## TASK
The answer should be each line of the records that contains the word "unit"; please copy them all.

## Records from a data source

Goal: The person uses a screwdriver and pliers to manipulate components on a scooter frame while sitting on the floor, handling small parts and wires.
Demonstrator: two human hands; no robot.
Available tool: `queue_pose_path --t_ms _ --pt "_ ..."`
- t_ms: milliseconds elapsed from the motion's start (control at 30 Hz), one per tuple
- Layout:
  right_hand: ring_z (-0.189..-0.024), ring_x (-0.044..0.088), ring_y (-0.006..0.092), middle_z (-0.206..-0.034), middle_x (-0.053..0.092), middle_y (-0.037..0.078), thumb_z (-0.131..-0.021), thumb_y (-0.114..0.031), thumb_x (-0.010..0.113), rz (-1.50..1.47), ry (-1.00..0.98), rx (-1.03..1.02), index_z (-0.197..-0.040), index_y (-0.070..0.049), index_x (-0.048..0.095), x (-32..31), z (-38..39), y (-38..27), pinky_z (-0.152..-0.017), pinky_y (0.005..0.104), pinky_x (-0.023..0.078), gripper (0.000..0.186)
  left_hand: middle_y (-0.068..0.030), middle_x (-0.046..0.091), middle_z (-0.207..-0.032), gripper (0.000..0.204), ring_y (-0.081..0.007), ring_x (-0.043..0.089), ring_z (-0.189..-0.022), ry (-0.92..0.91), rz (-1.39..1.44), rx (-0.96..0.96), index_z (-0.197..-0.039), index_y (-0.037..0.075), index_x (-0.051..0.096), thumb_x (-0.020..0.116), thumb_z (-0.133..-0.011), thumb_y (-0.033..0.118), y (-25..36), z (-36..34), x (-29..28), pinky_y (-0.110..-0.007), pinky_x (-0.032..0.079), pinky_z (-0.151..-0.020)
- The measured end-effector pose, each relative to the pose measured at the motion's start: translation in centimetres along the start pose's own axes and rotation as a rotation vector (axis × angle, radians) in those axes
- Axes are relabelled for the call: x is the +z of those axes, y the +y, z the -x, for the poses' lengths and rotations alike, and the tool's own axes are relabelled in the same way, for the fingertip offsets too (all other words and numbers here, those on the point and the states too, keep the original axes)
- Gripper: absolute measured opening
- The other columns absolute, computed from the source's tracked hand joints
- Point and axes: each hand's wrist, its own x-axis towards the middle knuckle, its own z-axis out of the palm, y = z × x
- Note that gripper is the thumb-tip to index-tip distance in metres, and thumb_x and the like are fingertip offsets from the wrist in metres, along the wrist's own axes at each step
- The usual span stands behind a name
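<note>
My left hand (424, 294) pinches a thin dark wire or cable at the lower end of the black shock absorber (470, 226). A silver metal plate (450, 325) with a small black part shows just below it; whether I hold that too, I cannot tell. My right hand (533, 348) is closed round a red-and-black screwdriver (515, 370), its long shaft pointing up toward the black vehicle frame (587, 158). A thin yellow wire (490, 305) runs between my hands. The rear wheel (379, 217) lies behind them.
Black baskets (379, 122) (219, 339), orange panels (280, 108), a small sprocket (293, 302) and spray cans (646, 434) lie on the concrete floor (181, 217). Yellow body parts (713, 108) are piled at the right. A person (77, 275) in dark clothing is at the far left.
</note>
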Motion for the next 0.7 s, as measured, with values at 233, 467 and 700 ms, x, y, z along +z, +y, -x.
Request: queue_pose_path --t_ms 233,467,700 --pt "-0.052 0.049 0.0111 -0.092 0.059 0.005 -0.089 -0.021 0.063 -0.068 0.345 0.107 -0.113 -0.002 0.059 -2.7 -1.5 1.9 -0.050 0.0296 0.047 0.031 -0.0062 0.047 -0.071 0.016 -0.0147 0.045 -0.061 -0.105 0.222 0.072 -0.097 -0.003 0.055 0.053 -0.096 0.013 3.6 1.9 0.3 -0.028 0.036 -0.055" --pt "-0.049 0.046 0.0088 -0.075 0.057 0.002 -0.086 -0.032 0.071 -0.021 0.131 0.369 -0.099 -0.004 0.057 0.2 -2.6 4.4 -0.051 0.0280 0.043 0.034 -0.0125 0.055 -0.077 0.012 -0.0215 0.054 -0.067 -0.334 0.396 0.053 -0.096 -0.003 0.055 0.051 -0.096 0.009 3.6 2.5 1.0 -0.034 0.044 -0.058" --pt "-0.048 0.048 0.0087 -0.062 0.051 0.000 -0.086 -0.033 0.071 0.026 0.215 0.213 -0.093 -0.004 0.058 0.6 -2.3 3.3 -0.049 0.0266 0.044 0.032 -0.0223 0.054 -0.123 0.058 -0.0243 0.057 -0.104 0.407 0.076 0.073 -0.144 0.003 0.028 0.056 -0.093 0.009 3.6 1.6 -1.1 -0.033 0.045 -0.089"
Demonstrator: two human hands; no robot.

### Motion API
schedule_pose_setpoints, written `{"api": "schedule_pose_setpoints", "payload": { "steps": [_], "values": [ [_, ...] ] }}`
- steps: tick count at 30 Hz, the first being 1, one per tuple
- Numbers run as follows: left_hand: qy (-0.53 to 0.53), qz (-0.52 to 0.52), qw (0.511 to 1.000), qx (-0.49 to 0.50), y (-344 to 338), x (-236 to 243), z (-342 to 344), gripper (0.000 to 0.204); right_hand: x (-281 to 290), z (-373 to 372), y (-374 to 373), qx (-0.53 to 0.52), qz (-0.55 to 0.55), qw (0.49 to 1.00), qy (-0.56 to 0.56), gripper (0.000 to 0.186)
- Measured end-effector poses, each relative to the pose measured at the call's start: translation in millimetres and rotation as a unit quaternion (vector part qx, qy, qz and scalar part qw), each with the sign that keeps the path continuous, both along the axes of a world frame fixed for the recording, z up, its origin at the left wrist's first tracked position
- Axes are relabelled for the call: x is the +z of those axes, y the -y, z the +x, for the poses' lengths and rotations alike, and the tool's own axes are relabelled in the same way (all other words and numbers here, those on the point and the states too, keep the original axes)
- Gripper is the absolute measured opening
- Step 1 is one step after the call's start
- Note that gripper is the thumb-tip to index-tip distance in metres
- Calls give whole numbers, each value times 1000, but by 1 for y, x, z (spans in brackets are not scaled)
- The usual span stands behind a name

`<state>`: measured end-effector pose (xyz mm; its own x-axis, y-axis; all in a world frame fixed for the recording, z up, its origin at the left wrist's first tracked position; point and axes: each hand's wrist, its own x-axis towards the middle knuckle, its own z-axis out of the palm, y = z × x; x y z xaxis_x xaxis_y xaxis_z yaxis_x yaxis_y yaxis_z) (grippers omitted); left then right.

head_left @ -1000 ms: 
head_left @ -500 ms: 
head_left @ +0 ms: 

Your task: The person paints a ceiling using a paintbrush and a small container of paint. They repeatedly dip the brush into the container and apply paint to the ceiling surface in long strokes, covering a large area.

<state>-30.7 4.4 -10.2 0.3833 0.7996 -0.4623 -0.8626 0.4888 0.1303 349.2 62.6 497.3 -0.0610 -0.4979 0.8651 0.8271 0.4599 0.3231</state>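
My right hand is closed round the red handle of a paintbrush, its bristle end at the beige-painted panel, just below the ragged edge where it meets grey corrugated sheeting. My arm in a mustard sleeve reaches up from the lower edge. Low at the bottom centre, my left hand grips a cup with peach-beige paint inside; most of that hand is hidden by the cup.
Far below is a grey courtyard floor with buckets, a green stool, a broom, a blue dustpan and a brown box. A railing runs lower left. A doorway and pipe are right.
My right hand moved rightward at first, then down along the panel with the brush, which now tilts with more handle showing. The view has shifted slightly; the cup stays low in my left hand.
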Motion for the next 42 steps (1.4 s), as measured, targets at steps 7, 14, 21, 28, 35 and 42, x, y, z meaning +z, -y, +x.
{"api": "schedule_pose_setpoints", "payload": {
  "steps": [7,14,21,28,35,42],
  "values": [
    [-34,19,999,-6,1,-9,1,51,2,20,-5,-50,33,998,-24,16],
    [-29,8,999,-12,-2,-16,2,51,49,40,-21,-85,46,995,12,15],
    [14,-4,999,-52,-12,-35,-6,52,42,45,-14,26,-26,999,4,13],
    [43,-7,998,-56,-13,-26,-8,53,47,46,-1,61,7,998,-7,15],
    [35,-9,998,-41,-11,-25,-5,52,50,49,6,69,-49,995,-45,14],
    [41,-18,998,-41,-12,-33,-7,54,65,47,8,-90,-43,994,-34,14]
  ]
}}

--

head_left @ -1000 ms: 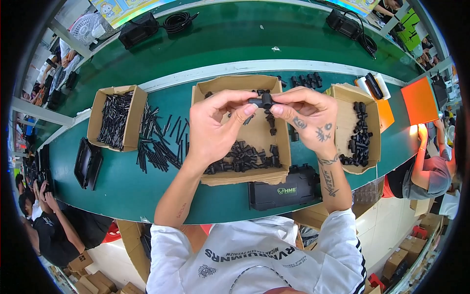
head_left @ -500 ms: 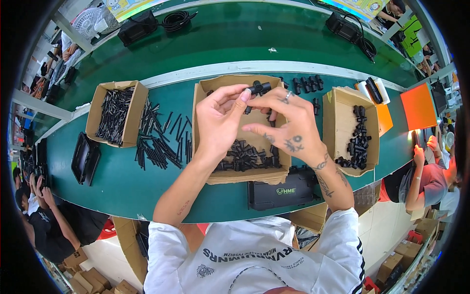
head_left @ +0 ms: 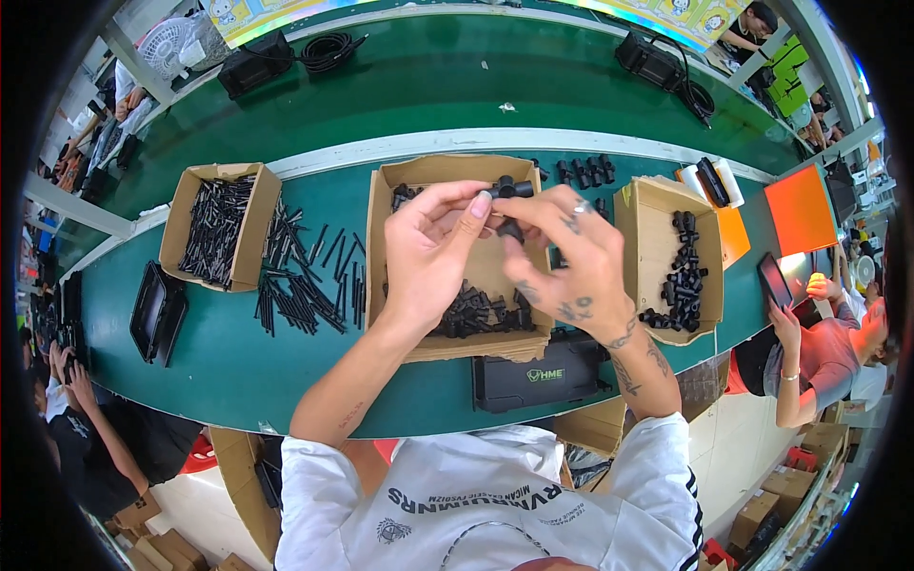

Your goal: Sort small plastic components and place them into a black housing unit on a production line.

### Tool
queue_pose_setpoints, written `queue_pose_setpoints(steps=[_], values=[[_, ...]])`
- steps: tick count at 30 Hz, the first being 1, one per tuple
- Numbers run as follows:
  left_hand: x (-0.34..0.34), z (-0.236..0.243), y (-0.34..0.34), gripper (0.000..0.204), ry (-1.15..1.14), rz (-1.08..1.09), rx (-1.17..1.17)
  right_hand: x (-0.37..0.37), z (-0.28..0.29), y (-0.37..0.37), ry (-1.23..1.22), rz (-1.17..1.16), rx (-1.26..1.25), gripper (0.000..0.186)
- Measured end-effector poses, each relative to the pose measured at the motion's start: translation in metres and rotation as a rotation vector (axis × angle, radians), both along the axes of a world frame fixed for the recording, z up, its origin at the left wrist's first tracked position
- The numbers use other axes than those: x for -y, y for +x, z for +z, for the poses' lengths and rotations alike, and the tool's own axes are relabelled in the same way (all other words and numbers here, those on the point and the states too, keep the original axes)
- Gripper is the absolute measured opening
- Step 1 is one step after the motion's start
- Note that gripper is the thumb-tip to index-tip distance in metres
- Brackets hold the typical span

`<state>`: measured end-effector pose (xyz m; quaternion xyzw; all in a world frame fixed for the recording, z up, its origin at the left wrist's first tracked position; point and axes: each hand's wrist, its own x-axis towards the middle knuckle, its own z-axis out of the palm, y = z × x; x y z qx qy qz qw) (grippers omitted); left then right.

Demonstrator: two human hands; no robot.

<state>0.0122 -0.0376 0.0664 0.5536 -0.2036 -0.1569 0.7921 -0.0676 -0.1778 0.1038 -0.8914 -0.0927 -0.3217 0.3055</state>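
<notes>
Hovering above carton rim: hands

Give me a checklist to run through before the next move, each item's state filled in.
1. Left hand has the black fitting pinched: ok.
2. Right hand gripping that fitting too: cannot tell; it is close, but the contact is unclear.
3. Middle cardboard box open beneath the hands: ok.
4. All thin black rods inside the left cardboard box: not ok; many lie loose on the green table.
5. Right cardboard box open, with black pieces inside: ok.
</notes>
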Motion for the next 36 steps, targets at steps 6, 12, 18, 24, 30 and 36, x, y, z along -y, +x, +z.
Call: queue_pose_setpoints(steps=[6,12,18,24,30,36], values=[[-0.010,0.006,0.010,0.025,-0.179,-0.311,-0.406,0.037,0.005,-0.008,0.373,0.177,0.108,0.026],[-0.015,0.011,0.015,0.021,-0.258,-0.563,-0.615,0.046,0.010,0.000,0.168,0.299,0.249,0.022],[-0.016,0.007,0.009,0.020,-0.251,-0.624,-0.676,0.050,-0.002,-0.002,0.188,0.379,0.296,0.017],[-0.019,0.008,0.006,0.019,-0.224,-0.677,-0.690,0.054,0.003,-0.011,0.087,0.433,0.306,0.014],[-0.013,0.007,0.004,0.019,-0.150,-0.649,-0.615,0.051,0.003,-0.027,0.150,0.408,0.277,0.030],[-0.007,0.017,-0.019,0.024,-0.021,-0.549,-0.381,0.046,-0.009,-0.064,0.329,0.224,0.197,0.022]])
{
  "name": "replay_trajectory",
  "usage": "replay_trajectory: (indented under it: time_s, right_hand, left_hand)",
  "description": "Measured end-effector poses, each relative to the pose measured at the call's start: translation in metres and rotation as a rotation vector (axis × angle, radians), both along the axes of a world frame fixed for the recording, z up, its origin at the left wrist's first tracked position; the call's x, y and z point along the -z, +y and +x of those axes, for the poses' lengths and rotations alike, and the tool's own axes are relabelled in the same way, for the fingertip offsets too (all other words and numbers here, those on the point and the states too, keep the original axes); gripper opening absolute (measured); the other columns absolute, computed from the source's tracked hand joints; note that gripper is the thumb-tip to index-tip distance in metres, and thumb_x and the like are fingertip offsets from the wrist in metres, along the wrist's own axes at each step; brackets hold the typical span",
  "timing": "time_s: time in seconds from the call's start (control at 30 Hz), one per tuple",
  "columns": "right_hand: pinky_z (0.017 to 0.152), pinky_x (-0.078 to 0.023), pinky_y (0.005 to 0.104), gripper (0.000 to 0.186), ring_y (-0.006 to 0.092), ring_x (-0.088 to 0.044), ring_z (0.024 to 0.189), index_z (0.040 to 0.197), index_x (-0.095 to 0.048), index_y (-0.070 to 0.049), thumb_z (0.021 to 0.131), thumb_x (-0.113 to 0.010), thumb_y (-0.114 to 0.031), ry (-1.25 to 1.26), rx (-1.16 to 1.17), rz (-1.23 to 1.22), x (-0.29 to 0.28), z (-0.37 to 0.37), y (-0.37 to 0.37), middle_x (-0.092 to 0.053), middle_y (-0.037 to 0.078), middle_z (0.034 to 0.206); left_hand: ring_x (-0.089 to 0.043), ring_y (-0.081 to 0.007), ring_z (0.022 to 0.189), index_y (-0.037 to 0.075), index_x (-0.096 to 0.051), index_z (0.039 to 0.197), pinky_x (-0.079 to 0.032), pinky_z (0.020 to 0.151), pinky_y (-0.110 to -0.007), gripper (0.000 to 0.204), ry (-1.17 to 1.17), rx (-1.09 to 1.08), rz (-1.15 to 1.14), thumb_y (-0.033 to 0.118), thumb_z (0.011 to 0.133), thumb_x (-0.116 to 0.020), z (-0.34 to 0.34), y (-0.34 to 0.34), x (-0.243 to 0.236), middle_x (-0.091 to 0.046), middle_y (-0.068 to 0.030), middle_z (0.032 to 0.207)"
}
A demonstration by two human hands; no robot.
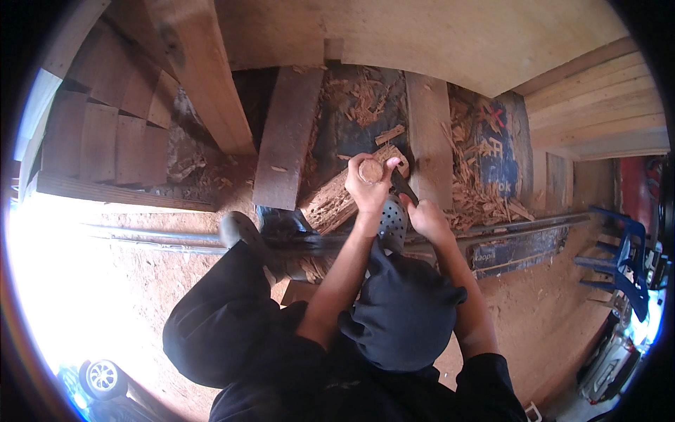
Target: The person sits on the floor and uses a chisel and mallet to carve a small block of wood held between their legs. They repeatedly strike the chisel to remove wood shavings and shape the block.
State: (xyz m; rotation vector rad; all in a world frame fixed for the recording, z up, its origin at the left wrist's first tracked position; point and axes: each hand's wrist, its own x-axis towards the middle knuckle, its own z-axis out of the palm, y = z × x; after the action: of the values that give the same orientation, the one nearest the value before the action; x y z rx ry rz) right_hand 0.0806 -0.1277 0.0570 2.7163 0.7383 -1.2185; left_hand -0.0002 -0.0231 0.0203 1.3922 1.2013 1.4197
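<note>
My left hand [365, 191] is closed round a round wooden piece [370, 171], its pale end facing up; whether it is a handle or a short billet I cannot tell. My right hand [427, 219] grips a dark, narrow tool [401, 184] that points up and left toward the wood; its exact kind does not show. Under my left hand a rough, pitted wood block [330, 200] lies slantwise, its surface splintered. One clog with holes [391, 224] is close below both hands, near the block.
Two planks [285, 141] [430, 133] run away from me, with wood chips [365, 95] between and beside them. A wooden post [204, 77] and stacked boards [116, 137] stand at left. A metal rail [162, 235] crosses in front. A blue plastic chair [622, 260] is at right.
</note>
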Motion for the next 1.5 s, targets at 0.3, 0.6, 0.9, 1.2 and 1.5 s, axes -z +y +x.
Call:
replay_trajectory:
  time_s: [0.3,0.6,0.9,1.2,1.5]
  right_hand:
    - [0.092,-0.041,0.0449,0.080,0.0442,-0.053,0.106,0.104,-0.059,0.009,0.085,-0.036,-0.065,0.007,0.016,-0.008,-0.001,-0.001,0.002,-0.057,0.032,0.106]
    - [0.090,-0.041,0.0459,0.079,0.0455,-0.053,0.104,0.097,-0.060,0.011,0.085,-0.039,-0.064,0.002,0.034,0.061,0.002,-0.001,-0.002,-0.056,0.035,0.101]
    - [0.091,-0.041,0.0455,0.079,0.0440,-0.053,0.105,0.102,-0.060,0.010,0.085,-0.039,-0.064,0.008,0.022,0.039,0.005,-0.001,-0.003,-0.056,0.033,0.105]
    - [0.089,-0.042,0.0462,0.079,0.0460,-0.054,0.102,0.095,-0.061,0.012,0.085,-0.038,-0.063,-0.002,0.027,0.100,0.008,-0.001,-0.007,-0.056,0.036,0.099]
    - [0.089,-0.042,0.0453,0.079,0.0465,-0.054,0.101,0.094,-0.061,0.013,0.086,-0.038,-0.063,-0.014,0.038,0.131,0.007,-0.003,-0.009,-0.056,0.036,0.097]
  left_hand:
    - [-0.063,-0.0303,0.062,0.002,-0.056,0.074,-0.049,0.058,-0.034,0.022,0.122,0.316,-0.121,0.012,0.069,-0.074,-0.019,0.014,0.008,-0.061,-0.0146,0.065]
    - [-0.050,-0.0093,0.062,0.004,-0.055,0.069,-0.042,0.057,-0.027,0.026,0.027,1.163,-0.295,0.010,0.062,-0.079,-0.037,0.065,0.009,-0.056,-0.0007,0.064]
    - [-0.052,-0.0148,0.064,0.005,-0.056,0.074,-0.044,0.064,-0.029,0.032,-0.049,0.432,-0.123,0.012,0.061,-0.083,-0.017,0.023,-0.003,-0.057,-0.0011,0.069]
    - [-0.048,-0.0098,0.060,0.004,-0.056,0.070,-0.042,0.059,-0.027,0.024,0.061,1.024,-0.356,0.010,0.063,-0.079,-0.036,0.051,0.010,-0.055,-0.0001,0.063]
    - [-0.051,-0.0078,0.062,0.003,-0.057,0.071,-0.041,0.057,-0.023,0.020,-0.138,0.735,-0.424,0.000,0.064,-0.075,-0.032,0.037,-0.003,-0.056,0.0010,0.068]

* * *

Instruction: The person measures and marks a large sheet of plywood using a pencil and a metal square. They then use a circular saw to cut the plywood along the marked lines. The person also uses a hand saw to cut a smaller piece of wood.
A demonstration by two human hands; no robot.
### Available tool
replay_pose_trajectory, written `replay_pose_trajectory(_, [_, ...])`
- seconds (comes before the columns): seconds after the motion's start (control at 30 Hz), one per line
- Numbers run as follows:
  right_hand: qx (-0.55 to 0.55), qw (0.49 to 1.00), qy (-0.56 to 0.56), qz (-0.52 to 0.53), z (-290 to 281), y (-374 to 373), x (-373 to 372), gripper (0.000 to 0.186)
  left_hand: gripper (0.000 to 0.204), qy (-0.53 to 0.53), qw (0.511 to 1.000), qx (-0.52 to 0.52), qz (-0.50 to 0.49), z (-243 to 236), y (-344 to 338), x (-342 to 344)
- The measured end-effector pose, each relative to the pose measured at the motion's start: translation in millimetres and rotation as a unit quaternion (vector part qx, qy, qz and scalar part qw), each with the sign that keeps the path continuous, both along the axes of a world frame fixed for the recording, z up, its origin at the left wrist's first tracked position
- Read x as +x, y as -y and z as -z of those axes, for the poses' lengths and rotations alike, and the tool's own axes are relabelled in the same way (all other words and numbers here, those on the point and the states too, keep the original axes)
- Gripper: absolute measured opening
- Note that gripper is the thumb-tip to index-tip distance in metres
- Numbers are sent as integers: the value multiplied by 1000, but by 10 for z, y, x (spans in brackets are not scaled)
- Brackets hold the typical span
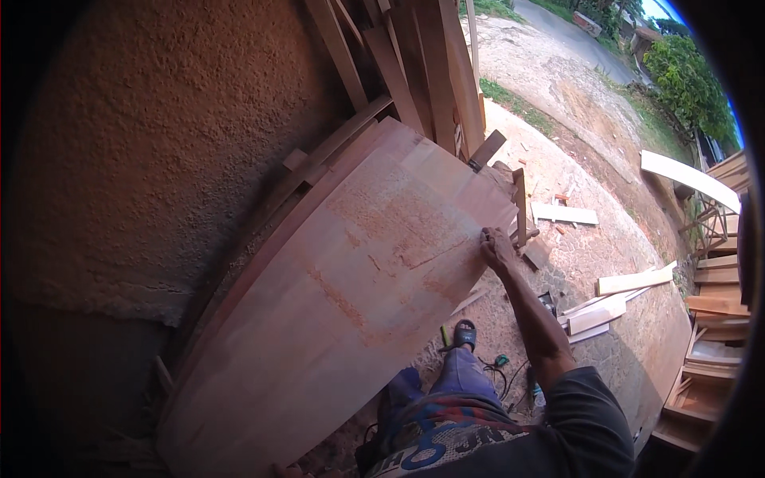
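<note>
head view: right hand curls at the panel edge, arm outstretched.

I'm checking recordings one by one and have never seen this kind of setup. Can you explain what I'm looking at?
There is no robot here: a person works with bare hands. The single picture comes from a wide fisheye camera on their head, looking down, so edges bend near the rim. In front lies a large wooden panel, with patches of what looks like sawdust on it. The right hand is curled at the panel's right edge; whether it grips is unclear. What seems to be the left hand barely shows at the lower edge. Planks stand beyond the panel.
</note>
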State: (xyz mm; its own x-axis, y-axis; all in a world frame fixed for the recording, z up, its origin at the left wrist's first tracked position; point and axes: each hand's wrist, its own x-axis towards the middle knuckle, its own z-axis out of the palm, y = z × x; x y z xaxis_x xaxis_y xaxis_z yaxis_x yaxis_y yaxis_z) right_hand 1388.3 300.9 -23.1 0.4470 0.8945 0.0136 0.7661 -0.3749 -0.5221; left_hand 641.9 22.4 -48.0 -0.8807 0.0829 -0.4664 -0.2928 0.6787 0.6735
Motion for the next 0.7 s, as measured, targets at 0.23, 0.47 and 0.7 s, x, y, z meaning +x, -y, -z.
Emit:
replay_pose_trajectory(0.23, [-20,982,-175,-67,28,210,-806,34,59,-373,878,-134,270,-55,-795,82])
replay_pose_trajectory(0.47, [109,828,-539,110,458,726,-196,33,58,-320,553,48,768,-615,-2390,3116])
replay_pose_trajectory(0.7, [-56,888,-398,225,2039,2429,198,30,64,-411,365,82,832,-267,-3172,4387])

## ANSWER FOR THE TASK
- Measured end-effector poses, each relative to the pose measured at the call's start: translation in millimetres and rotation as a unit quaternion (vector part qx, qy, qz and scalar part qw), each with the sign that keeps the path continuous, both along the axes of a world frame fixed for the recording, z up, its origin at the left wrist's first tracked position
Your goal: Sort small plastic components and place them into a black housing unit on a production line.
- The measured end-effector pose, each relative to the pose measured at the motion's start: translation in millimetres and rotation as a unit quaternion (vector part qx, qy, qz and scalar part qw), each with the sign that keeps the path continuous, both along the axes of a world frame fixed for the recording, z up, its origin at the left wrist's first tracked position

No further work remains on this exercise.